“It sounds as though the cows have not been milked,” Fallach announced, interpreting the sound as she had but before she could articulate it.
They rode into the yard and looked ’round. Sure enough, two cows were bellowing in plaintive tones in a nearby paddock. Chickens ignored them and continued pecking their haphazard way around the yard. Other animals meandered here and there: a few sheep, several goats. Apart from that the place seemed deserted.
Fidelma dismounted and stood looking around.
Fallach had also slid from his horse, and tied their horses to the rail before striding forward to the house, shouting loudly for the wife of Febrat. There was no respond.
“Shall we search inside, lady?” he asked.
Fidelma sighed deeply.
“Our first duty is to put those animals out of their misery,” indicating the two cows. “Find buckets. You take one and I will take the other.”
Fallach looked shocked.
“But lady, I am a warrior. .”
“I am sure the poor beasts will overlook that fact as they will overlook the fact that I am a dálaigh and sister to the king,” she replied with a smile of sarcasm.
He flushed and turned to search for buckets.
A while later when the lowing of the cows had ceased and the buckets were almost full, Fidelma and Fallach stood up and moved the milk into the cool of the farmhouse.
“Well, it is clear that no one is here,” Fallach announced, peering around.
“We will search.
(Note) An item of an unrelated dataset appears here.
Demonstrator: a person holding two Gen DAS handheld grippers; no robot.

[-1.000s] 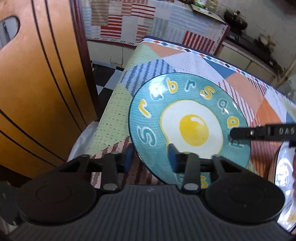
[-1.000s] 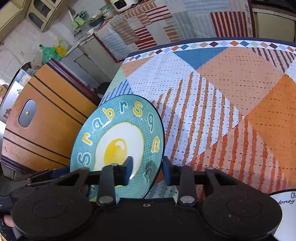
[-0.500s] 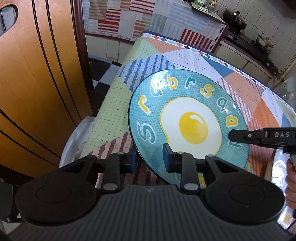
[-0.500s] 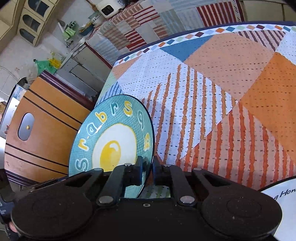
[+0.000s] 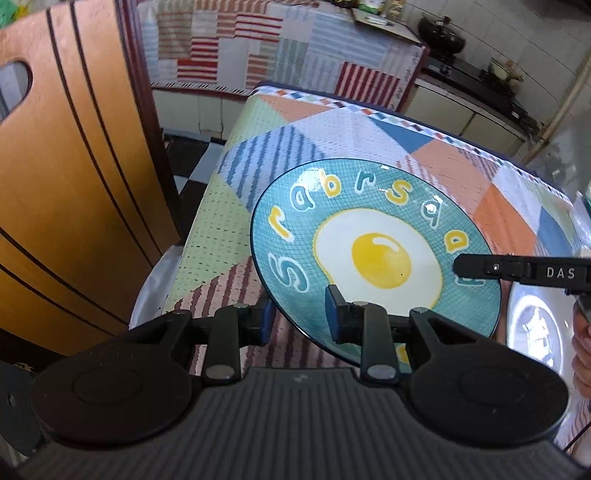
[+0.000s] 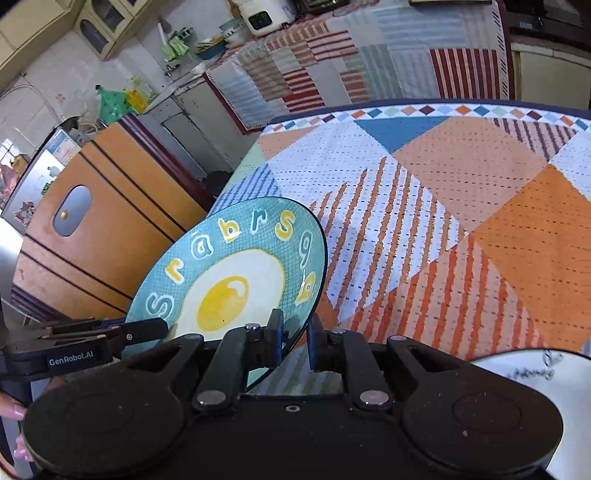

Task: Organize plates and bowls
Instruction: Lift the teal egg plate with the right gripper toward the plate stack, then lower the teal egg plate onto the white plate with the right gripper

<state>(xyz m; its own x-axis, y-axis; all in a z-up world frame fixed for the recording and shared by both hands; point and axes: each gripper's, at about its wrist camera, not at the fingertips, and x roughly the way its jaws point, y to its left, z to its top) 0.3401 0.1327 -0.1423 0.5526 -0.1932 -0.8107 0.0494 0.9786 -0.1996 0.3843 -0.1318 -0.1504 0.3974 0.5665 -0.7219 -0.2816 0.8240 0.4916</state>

You try the outbuildings and also watch out for any sign that a raid might have taken place. I will look inside.”
Fallach frowned.
“You do not think that this time Febrat is right. .?”
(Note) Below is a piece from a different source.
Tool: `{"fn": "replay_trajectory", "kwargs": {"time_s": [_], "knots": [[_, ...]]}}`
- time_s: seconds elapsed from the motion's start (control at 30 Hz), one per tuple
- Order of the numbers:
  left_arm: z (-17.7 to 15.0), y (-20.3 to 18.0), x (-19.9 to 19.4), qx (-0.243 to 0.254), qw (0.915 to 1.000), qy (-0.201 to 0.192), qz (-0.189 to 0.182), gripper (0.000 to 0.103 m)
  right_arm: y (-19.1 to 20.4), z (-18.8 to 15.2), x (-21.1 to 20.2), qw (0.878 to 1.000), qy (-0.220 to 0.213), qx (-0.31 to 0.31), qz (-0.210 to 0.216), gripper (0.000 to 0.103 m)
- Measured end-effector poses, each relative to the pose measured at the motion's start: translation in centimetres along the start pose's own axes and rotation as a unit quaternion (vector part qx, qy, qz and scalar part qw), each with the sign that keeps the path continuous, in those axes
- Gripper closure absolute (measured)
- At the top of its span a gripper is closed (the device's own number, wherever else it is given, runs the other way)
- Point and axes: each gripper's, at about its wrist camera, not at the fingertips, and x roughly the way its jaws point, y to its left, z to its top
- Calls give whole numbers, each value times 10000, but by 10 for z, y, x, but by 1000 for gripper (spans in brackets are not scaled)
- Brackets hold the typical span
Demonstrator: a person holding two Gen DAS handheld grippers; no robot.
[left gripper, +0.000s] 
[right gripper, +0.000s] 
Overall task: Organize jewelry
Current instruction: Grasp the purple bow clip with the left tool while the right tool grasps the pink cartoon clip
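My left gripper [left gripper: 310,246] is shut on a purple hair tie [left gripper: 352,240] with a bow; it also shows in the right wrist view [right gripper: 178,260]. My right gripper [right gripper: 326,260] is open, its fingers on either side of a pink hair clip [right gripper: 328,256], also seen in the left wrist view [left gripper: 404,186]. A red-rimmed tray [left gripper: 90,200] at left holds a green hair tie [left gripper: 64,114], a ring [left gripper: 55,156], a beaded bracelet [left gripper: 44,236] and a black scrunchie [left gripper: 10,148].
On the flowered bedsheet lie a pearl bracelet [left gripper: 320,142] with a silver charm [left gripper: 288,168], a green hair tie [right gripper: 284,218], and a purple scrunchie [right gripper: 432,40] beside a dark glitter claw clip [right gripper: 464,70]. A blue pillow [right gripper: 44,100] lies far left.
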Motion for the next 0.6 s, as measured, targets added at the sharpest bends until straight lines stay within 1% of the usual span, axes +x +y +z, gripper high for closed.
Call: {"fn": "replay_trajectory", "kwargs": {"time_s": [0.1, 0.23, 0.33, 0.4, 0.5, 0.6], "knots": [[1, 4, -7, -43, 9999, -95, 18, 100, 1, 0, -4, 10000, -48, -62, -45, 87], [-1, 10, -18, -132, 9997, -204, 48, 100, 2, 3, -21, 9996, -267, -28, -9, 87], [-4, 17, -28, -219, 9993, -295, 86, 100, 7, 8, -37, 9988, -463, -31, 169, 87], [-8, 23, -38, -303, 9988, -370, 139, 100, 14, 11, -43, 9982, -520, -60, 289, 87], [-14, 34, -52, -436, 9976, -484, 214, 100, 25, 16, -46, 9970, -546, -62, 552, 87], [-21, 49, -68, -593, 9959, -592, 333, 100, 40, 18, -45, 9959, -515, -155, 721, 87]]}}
“The time to think about conclusions is after we have found some facts,” she replied, and went inside.
Febrat and Cara certainly kept a tidy house. Not just tidy but Fidelma found that, surprisingly for a farmer, there were several rich artifacts adorning the place and tapestries of good quality hanging from some of the walls and on the bed. She examined them with interest.
She frowned suddenly. The tapestry on the bed covered it neatly. She swung ’round. Certainly everything in the farmhouse was neat and placed in order. Her eyes dropped to a piece of woven rug by the bedside. Again she was slightly surprised for this was a sign of wealth and quality of living. Most farm folk did not concern themselves with floor coverings, even those of better standards would simply have bare boards on the floor while the great majority made do with earthen floors, trodden hard into an almost marble-like surface by the stamp of generations of feet upon it. But Febrat and Cara obviously liked to live well or were used to living well. This thought caused something to stir in her mind, something that was not quite right. It was the fact that Febrat had been described as an itinerant laborer. The thoughts went through her mind quickly as she glanced at the bedside rug, a sheepskin.
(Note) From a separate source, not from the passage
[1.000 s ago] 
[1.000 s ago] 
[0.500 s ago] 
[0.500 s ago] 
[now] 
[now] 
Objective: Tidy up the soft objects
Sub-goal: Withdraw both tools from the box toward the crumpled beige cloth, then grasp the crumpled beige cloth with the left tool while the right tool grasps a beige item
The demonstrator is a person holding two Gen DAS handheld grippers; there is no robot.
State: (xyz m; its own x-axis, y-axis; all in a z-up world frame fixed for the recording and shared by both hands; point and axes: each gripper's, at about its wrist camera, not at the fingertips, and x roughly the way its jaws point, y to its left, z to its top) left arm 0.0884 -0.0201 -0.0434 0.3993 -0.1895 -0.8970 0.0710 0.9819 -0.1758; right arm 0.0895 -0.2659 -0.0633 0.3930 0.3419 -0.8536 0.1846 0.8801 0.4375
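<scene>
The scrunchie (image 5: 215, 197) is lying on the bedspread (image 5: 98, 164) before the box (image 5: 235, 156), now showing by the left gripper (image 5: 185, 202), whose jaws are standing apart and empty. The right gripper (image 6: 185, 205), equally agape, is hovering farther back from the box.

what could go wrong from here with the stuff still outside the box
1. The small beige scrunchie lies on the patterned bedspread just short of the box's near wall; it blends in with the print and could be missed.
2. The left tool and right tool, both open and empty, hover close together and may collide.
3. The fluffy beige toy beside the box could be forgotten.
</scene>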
Then her eyes narrowed. There appeared to be a discolored patch on the rug.
She stooped down and placed her hand on it. It was damp. She sniffed at her fingertips but there was no odor. It seemed that only water had been spilt on it. But water would have dried long before Febrat had completed his journey to her court that morning.
She picked up the rug and moved to the door. As she did so the sunlight shot through the clouds. It caught on the sheepskin that she was holding; on the creamy white of the wool. Something caught her eye among the patch of white woolen threads. It was a few dark spots, which had been missed by the water.
She licked her fingertip and rubbed. A tinge of red remained on her fingers. The spots had been dried blood.
She stared at her fingers for a time before returning the sheepskin, and turning to the cupboards and examining the contents. She noticed that Cara had a large wardrobe compared with the average farmer’s wife and she found a box of personal items of jewelery. Cara was obviously someone who believed in personal adornment. And the jewels were valuable.
She went outside to join Fallach.
“Did you find anything?” she asked as he came out of a barn door.
He shook his head.
“Nothing. There are no signs of violence or destruction. I am afraid that Febrat has let his imagination run wild again.”
“But what of the missing wife, Cara?” Fidelma pointed out. Fallach shrugged.
“Maybe she has gone to visit friends or relatives.”
“Again?”
Fallach looked puzzled at her inflection.
Fidelma did not answer his questioning glance but began to walk across the farmyard to the barn, when she suddenly bent down and picked up a branch.
“What tree would you say that came from?”
Fallach barely glanced at it.
“It’s an alder, of course.”
Fidelma gazed around at the trees surrounding them. Oaks and yew but there was no sign of an alder. She dropped the branch and continued to the barn. Inside was a cart, the usual type of cart found on a farm, which could be pulled by a single ass. Its large wheels were still damp with drying mud. On the cart was a large metal bladed spade, a ráma for digging earth. The blade had similar wet mud on it.
She glanced ’round the interior of the barn. There seemed nothing out of place. Certainly no sign of anything that could be interpreted as an indication of an attack or violence. Her eye caught sight of a wooden chest in a corner. Part of its exterior had drying mud clinging to it and the muddy imprint of a hand. The chest was fastened with an iron lock and there was no key in it or sight of a key. She turned to Fallach.
“Find a hammer and open that,” she instructed.
Fallach whistled in surprise.
“But, lady. .”
“I take responsibility.”
He paused only a moment more and then did as he was told.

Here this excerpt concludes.